* [Work to be completed]: Each line of the listing needs to be given again exactly.

* [Data]:
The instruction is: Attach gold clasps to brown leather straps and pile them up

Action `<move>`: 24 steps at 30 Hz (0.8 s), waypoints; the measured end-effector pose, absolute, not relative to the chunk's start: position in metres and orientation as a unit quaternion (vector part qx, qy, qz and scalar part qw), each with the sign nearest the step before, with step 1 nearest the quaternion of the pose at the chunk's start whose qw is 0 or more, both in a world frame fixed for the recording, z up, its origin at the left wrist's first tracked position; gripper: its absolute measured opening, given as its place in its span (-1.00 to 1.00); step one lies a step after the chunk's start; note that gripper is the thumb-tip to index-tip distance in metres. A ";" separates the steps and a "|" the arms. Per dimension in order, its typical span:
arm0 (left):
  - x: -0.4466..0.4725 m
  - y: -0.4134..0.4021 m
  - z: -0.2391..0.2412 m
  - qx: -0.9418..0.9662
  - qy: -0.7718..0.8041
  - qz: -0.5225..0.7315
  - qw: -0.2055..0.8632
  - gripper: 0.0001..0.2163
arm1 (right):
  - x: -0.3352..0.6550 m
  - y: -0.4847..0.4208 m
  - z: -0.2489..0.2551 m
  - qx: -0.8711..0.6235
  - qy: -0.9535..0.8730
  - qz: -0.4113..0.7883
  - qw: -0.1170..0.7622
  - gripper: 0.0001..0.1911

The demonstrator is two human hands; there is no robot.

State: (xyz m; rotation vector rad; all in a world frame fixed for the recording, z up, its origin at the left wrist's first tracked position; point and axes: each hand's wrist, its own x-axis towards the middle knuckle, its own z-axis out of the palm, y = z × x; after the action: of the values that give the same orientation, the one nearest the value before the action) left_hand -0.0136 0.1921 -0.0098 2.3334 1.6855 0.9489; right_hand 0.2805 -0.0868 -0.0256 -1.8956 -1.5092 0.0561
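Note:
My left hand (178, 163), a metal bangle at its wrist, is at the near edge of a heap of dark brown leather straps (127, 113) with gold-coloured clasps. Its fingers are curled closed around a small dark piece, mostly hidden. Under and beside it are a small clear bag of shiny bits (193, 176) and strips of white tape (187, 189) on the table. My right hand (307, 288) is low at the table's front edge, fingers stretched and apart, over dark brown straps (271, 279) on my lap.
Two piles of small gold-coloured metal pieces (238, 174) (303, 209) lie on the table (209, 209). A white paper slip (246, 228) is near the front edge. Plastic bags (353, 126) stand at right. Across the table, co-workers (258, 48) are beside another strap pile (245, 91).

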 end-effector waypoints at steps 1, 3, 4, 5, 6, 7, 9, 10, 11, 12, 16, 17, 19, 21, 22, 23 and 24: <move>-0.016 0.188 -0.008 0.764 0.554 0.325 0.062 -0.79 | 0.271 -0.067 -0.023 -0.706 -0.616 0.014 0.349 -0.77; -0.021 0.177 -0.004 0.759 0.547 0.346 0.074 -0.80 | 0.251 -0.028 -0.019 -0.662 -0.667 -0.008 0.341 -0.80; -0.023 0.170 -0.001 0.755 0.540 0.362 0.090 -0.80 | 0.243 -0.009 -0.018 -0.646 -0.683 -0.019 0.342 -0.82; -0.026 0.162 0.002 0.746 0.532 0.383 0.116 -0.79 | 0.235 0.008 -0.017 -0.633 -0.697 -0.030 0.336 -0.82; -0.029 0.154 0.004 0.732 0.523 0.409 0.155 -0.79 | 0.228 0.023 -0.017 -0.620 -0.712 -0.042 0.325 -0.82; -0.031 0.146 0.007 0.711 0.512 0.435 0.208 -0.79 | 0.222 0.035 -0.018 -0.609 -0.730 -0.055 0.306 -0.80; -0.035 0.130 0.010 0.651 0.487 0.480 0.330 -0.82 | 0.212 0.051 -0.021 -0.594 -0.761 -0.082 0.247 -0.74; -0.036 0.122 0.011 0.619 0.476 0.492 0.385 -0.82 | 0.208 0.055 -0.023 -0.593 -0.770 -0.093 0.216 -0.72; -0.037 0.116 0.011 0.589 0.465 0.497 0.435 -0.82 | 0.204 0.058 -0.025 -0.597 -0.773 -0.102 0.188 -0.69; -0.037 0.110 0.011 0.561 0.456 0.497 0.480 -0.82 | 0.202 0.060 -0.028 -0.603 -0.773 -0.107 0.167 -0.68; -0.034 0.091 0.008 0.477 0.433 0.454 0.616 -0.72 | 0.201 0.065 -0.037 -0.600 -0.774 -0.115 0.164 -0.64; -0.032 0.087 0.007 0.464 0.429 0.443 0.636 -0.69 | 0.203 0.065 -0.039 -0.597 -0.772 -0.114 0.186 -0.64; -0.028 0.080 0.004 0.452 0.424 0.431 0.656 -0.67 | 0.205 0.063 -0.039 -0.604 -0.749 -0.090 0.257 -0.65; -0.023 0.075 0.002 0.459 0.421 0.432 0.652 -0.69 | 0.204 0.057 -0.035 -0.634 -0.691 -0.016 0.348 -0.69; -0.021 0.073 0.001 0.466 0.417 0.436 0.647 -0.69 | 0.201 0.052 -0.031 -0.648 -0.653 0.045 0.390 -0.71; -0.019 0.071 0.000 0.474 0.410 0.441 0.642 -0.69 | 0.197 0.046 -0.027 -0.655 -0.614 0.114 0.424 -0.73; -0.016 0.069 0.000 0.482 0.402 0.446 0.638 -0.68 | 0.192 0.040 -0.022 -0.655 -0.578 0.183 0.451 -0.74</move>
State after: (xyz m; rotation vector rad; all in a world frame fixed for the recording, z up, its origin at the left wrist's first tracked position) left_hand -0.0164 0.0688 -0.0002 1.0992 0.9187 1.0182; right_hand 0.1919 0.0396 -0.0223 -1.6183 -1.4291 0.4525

* [Response for this exercise]:
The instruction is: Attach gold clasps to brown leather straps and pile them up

Action `<move>`: 24 steps at 30 Hz (0.8 s), waypoints; the measured end-effector pose, absolute, not relative to the chunk's start: position in metres and orientation as a unit quaternion (vector part qx, qy, qz and scalar part qw), each with the sign nearest the step before, with step 1 nearest the quaternion of the pose at the chunk's start whose qw is 0 or more, both in a world frame fixed for the recording, z up, its origin at the left wrist's first tracked position; gripper: its absolute measured opening, given as its place in its span (-1.00 to 1.00); step one lies a step after the chunk's start; note that gripper is the thumb-tip to index-tip distance in metres. A ";" separates the steps and a "|" the arms. Per dimension in order, its typical span:
arm0 (left):
  - x: -0.4466..0.4725 m
  - y: -0.4134..0.4021 m
  - z: -0.2391..0.2412 m
  - qx: -0.9418..0.9662
  - qy: -0.7718..0.8041
  - qz: -0.5225..0.7315
  - qw: -0.2055..0.8632
  - gripper: 0.0001..0.2163
arm1 (right):
  - x: -0.3352..0.6550 m
  - y: -0.4847..0.4208 m
  - z: -0.2489..0.2551 m
  - qx: -0.8711..0.6235
  - qy: -0.9535..0.8730
  - qz: -0.4113..0.7883
  - qw: -0.1170..0.7622
  - gripper: 0.0001..0.1911

The demonstrator is two human hands; there is no robot.

State: (xyz m; rotation vector rad; all in a world frame fixed for the recording, z up, its origin at the left wrist's first tracked position; point and axes: each hand's wrist, its own x-axis towards the middle knuckle, its own z-axis out of the palm, y = z × x; after the action: of the values that give the same orientation, the one nearest the value before the action) left_hand -0.0136 0.1921 -0.0098 2.3334 1.6855 0.9489; right_hand 0.2805 -0.0868 -0.0256 -1.8956 -1.5092 0.0561
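Note:
My left hand (178, 163), a metal bangle at its wrist, is at the near edge of a heap of dark brown leather straps (127, 113) with gold-coloured clasps. Its fingers are curled closed around a small dark piece, mostly hidden. Under and beside it are a small clear bag of shiny bits (193, 176) and strips of white tape (187, 189) on the table. My right hand (307, 288) is low at the table's front edge, fingers stretched and apart, over dark brown straps (271, 279) on my lap.
Two piles of small gold-coloured metal pieces (238, 174) (303, 209) lie on the table (209, 209). A white paper slip (246, 228) is near the front edge. Plastic bags (353, 126) stand at right. Across the table, co-workers (258, 48) are beside another strap pile (245, 91).
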
 end-effector waypoints at steps 1, 3, 4, 5, 6, 7, 9, 10, 11, 12, 16, 17, 19, 21, 22, 23 and 24: <move>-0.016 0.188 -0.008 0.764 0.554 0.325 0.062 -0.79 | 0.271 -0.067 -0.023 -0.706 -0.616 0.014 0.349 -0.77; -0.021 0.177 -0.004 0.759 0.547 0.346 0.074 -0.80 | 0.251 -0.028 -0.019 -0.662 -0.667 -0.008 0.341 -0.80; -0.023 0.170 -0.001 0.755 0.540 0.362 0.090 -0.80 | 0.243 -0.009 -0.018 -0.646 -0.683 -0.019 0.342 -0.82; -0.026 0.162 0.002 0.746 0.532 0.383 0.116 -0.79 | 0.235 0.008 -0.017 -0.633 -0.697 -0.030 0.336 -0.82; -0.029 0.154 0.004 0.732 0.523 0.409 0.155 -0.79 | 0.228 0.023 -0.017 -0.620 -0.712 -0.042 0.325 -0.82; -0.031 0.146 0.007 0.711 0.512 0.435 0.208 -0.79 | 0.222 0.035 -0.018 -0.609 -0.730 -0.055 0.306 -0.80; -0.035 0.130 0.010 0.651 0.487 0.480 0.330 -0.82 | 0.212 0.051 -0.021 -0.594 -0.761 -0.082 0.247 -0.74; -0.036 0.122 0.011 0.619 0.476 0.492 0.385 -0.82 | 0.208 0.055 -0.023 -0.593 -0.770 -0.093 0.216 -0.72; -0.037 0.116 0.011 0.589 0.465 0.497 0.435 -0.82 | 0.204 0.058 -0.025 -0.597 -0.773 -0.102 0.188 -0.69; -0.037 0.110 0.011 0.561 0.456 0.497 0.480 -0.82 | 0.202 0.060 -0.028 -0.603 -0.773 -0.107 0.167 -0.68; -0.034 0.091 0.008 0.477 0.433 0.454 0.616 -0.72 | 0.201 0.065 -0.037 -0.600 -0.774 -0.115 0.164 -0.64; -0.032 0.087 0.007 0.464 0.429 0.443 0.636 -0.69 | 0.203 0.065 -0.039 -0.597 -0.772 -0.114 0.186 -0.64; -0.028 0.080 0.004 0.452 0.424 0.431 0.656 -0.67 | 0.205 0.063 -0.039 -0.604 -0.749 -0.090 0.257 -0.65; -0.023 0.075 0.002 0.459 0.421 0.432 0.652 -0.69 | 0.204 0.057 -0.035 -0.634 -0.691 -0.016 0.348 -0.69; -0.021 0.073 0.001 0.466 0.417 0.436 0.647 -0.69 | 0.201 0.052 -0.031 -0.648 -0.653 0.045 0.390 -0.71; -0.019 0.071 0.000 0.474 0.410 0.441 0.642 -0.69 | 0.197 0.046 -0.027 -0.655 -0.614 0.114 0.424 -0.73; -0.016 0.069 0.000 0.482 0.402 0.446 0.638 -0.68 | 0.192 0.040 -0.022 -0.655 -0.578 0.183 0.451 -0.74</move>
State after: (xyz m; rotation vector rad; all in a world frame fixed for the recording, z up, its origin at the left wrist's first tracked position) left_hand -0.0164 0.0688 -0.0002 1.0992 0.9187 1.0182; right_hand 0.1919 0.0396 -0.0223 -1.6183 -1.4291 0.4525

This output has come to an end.